### What you are asked to do
Would you retype the listing below word for word, without any of its pictures?

Content starts

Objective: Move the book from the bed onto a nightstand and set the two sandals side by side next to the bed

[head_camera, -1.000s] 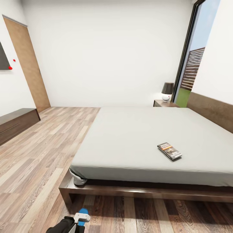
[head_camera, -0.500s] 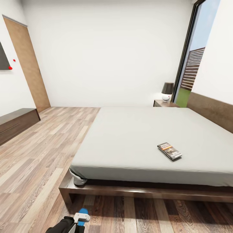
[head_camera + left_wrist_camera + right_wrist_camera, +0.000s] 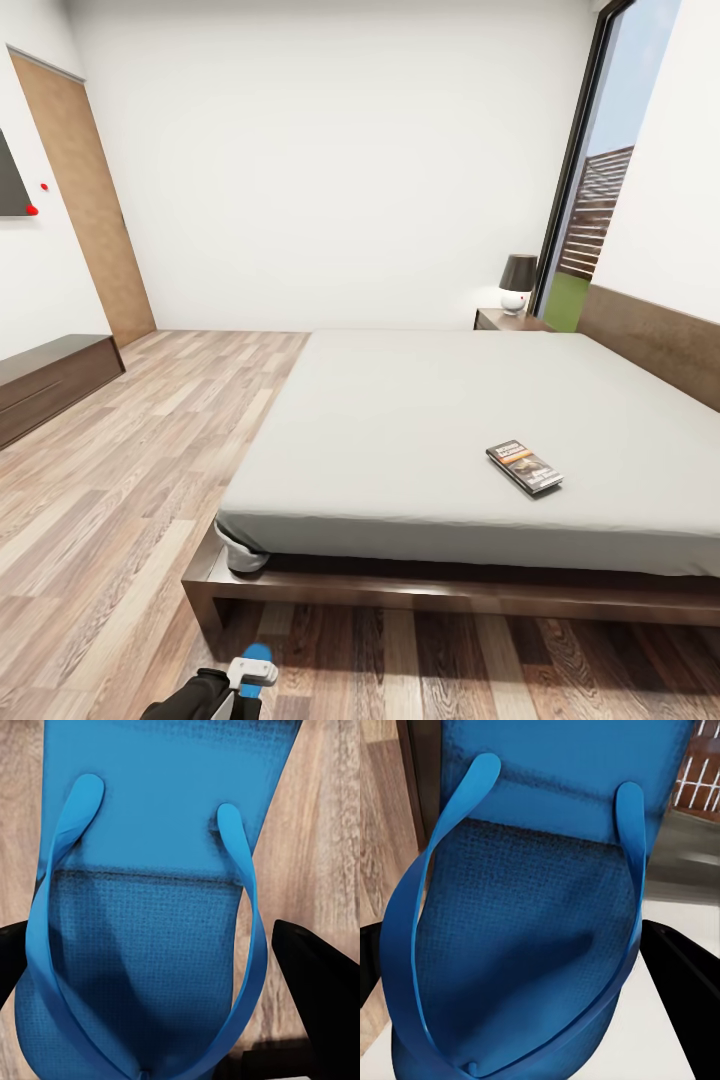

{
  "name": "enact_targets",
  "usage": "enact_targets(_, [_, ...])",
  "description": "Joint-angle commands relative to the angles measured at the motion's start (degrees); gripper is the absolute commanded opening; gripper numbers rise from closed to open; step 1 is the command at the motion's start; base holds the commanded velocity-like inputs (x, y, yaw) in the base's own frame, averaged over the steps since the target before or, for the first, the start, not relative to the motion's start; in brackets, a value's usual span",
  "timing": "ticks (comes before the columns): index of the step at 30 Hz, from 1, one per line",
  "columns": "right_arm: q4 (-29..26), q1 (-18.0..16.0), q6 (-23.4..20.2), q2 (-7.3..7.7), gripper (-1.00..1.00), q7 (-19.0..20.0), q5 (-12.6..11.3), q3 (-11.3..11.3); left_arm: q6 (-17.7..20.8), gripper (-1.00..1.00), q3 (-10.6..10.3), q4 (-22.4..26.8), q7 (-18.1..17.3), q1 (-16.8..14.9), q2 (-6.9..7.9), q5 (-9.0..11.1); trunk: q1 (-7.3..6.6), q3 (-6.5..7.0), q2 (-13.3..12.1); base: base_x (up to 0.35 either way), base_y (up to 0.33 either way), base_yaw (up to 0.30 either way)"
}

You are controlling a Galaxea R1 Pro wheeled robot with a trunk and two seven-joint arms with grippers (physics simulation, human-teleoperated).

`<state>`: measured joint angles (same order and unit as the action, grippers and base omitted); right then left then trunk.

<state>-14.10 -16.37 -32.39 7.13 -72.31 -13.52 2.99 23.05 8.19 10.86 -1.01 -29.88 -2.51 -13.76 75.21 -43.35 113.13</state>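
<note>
sandal (image 3: 142, 907) clamped between left gripper (image 3: 180, 967) fingers, second sandal (image 3: 532, 930) clamped in right gripper (image 3: 536, 975)

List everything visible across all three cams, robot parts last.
bed: 1, dark-brown frame, light-grey mattress, centre-right of room
book: 1, dark cover with orange band, flat on the mattress near its front edge
nightstand: 1, dark brown, beyond the bed by the window
lamp: 1, dark shade, white base, on the nightstand
dresser: 1, dark brown, along the left wall
door: 1, light wood, left wall
window: 1, black frame, fence outside
floor: wood planks
sandals: 2, bright blue, one between the left gripper's fingers, one between the right gripper's fingers
left gripper: bottom edge of head view, sandal tip showing
</note>
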Motion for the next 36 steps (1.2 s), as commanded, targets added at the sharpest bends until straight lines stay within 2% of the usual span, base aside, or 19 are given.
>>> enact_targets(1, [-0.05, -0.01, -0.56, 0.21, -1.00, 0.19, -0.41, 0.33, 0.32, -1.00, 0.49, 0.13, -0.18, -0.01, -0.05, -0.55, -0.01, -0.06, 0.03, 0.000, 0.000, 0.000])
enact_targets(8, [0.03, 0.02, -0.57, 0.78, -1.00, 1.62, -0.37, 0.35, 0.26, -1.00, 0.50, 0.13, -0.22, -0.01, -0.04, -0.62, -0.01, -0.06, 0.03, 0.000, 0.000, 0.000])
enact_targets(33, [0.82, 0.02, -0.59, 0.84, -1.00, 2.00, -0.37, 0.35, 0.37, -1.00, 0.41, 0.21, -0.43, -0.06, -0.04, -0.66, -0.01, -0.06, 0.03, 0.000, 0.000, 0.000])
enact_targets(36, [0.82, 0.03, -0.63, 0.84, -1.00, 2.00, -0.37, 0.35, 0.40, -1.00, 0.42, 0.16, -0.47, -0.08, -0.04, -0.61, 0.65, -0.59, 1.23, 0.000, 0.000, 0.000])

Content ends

### Solution to this task
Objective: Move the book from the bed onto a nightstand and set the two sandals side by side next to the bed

[head_camera, -1.000s] 
[head_camera, -0.500s] 
[head_camera + left_wrist_camera + right_wrist_camera, +0.000s] 

{
  "name": "enact_targets",
  "usage": "enact_targets(_, [_, ...])",
  "description": "Joint-angle commands relative to the angles measured at the motion's start (degrees); gripper is the absolute commanded opening; gripper numbers rise from closed to open; step 1 is the command at the motion's start; base holds the commanded velocity-like inputs (x, y, yaw) in the base's own frame, averaged over the steps since the target before or, for the first, the start, not relative to the motion's start; in brackets, a value's usual span",
  "timing": "ticks (comes before the columns): index of the step at 30 Hz, from 1, one per line",
  "columns": "right_arm: q4 (-29..26), q1 (-18.0..16.0), q6 (-23.4..20.2), q2 (-7.3..7.7), gripper (-1.00..1.00), q7 (-19.0..20.0), q5 (-12.6..11.3), q3 (-11.3..11.3); left_arm: q6 (-17.7..20.8), gripper (-1.00..1.00), q3 (-10.6..10.3), q4 (-22.4..26.8), q7 (-18.1..17.3), q1 (-16.8..14.9), q2 (-6.9..7.9), q5 (-9.0..11.1); trunk: q1 (-7.3..6.6), q3 (-6.5..7.0), q2 (-13.3..12.1); base: base_x (up to 0.35 either way), base_y (up to 0.33 either way), base_yaw (up to 0.30 either way)"
}

You are controlling a Galaxea R1 Pro wheeled robot with a trunk and two seven-joint arms with grippers (physics simulation, human-teleoperated).

`<state>`: measured joint angles (same order and unit as the action, grippers and base omitted); right then left then trunk.

<state>-14.10 -16.37 -32.39 7.13 -72.31 -13.52 2.99 23.05 8.19 10.86 -1.01 -29.88 -2.51 -13.76 75.21 -43.35 113.13</state>
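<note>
sandal (image 3: 142, 907) clamped between left gripper (image 3: 180, 967) fingers, second sandal (image 3: 532, 930) clamped in right gripper (image 3: 536, 975)

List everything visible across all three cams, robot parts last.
bed: 1, dark-brown frame, light-grey mattress, centre-right of room
book: 1, dark cover with orange band, flat on the mattress near its front edge
nightstand: 1, dark brown, beyond the bed by the window
lamp: 1, dark shade, white base, on the nightstand
dresser: 1, dark brown, along the left wall
door: 1, light wood, left wall
window: 1, black frame, fence outside
floor: wood planks
sandals: 2, bright blue, one between the left gripper's fingers, one between the right gripper's fingers
left gripper: bottom edge of head view, sandal tip showing
</note>
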Motion for the next 36 steps (1.2 s), as commanded, targets added at the sharpest bends until straight lines stay within 2% of the usual span, base aside, or 19 are given.
>>> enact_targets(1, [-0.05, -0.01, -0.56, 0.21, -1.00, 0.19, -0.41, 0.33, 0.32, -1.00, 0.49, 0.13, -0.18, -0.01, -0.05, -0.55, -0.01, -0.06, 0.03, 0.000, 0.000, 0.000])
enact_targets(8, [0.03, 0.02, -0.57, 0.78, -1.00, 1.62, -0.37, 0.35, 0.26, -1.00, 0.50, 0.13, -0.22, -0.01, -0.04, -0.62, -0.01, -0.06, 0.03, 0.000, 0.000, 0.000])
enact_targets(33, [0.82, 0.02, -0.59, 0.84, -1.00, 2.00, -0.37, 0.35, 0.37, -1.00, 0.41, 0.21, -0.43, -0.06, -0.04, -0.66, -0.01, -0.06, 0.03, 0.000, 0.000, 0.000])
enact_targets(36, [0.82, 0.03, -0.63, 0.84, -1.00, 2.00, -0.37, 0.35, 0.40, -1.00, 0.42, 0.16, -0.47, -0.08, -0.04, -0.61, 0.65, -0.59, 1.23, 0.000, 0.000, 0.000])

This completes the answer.